Meta, ambitious of making an impact in the crowded generative AI market, is on something of an open source rampage.
Following the release of AI models for generating text, translating languages, and creating audio, the company has today made Code Llama, a machine learning system that can generate and explain code in natural language — specifically English — open source.
Similar to GitHub Copilot and Amazon CodeWhisperer, as well as open source AI-powered code generators such as StarCoder, StableCode, and PolyCoder, Code Llama can complete and debug code in a variety of programming languages, including Python, C++, Java, PHP, Typescript, C#, and Bash.
“At Meta, we believe that AI models, but large language models for coding in particular, benefit most from an open approach, both in terms of innovation and safety.”“Publicly available, code-specific models can facilitate the development of new technologies that improve peoples’ lives. By releasing code models like Code Llama, the entire community can evaluate their capabilities, identify issues and fix vulnerabilities.”
In a blog post that was shared with TechCrunch, Meta wrote.
For context, parameters are the elements of a model learned from historical training data and define the model’s skill on a problem, such as generating text (or code), whereas tokens represent raw text (e.g., “fan,” “tas,” and “tic” for the word “fantastic”).
Several Code Llama models can insert code into existing code, and they can all take approximately 100,000 tokens of code as input. At least one model, the 7 billion parameter model, can run on a single GPU. (Other applications require more robust hardware.) Meta asserts that the 34 billion-parameter model is the highest-performing open-source code generator to date, as well as the largest in terms of parameter count.
You would assume that a code-generation instrument would appeal to programmers and non-programmers alike, and you would be correct.
GitHub asserts that more than 400 organizations are currently utilizing Copilot and that developers within these organizations are coding 55% quicker than before. Stack Overflow, a programming question-and-answer website, found in a recent survey that 70% of developers are already using AI coding tools or plan to use them this year, citing benefits such as increased productivity and quicker learning.
As with all forms of generative AI, however, coding tools can derail or introduce new risks.

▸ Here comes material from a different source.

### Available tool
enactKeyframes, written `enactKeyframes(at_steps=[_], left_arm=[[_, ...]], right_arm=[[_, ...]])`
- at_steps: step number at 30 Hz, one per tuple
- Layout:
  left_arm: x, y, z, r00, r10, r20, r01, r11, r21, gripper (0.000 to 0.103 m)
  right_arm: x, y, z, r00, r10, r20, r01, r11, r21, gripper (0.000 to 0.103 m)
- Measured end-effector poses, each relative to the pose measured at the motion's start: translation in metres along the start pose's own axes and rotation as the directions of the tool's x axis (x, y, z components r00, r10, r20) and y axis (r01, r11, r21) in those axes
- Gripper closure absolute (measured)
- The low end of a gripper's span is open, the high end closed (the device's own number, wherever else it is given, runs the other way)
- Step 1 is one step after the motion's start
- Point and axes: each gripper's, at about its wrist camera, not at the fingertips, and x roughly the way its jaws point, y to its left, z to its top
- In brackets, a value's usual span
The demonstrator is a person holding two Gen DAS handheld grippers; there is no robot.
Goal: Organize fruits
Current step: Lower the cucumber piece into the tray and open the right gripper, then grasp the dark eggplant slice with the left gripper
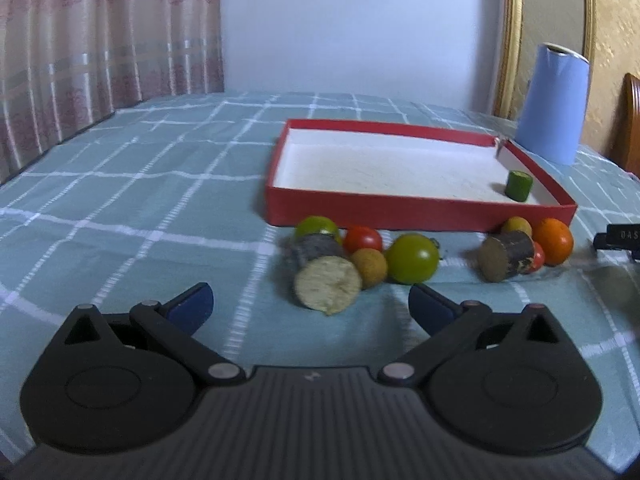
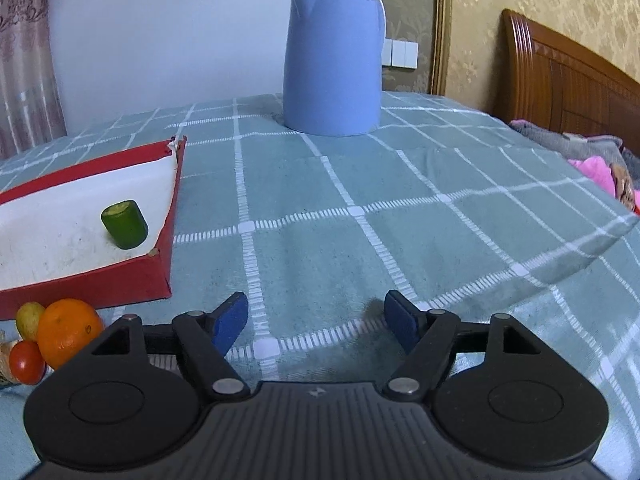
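1. We see the left gripper [image 1: 311,300] with jaws apart, nothing between them, near the fruits [image 1: 412,259] lying on the tabletop [image 1: 140,200] before the red box [image 1: 400,210].
2. Right gripper [image 2: 316,320]: jaws apart, holding nothing, over bare cloth.
3. Green cucumber piece [image 2: 125,224] stands in the box corner.

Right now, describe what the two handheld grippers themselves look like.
Both match. The left gripper and right gripper each have a black ribbed plastic body, two round black discs, black linkage arms with silver rivets, and blue finger pads. No cables, hands or sleeves show.
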Motion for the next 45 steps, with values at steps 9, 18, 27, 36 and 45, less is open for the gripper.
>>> enactKeyframes(at_steps=[9, 18, 27, 36, 45], left_arm=[[0.002, 0.004, 0.004, 1.000, -0.003, 0.000, 0.003, 1.000, -0.008, 0.043], [0.004, 0.000, 0.002, 0.999, -0.040, 0.009, 0.040, 0.999, 0.014, 0.069], [-0.006, 0.006, 0.010, 0.998, -0.048, 0.046, 0.048, 0.999, 0.001, 0.070], [0.003, 0.001, 0.055, 0.989, -0.091, 0.118, 0.090, 0.996, 0.013, 0.073], [0.066, -0.014, 0.097, 0.994, -0.088, 0.060, 0.086, 0.996, 0.029, 0.098]], right_arm=[[0.000, 0.001, 0.000, 1.000, 0.001, -0.002, -0.001, 1.000, -0.003, 0.026], [0.000, 0.001, 0.000, 1.000, 0.000, -0.002, 0.000, 1.000, -0.005, 0.025], [0.001, 0.002, 0.000, 1.000, -0.007, -0.004, 0.007, 1.000, -0.003, 0.022], [0.002, 0.002, 0.000, 1.000, -0.017, -0.010, 0.017, 1.000, 0.000, 0.014], [0.002, 0.002, 0.000, 1.000, -0.016, -0.010, 0.016, 1.000, 0.001, 0.014]])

A research team affiliated with Stanford discovered that engineers who use AI tools are more likely to introduce security flaws into their applications. The team demonstrated that the tools frequently generate code that appears superficially correct but entails security risks due to the use of compromised software and insecure configurations.
Then there is the elephant in the room, which is intellectual property.
Some code-generating models — not necessarily Code Llama, although Meta will not categorically deny it — are trained on copyrighted or code under a restrictive license, and they can regurgitate this code when prompted in a particular manner. Experts in the law have argued that these tools could place businesses at risk if they unwittingly incorporate copyrighted suggestions into their production software.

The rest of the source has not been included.